As the kid's family bubbles with laughter, Great Lakes Science Center director of creative productions Dante Centuori knows he has a hit on his hands. But the simple exhibit also makes a compelling point: Our bodies are built for Earth. So what happens when we push them during long space missions, specifically the three-year round trip required for a Mars mission.
"It has the feel of real science fiction," Centuori explains. "It's not just an exhibit about being on Mars. It's about what you need to do to get to Mars."
Opening Jan. 29, Facing Mars features 28 hands-on exhibits that provide kids (and their eager parents) a look at the physical challenges tied to leaving the comfy confines of our home planet. The tilting table that simulates space face is one of them. Another straps visitors into a harness so they can experience what it's like to walk — or rather, bound around — on Mars, where gravity is one-third of what it is here.
But the exhibit isn't just a taste of Space Camp. Facing Mars also details the difficult philosophical and emotional questions astronauts would encounter during the long trip to Mars. Great Lakes Science Center president and CEO Linda Abraham-Silver says she can't wait to show people that human element.
"Could you handle a three-year road trip with five other people?" she asks. "Who would you choose, and who wouldn't you choose?"
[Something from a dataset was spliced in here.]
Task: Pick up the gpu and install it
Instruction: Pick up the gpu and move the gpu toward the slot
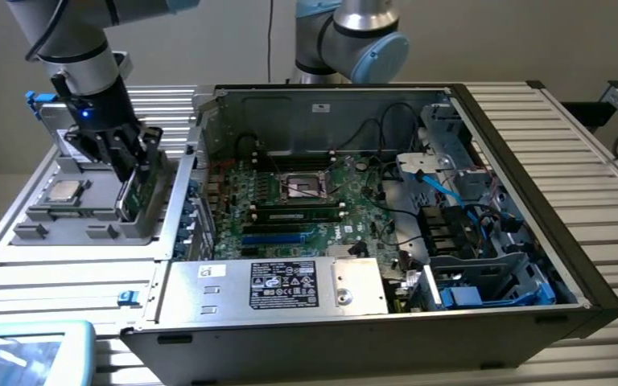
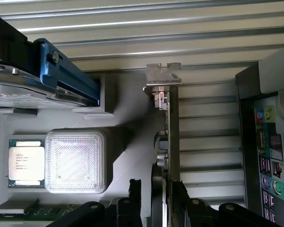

As visitors enter the exhibit, they'll be asked if they would go to Mars. Abraham-Silver says she believes most will say yes. "On the way out, we're going to ask them again," she adds. "I think there might be a change of heart when you see the real challenges involved in this kind of planetary exploration."
And while Centuori knows people will be wowed by the physiological and psychology components of the exhibit, he hopes visitors spend a few moments admiring one of the purely physical ones: a hunk of Mars rock the size of a matchbox car that made its way to Earth as a meteorite and was found in the Sahara Desert.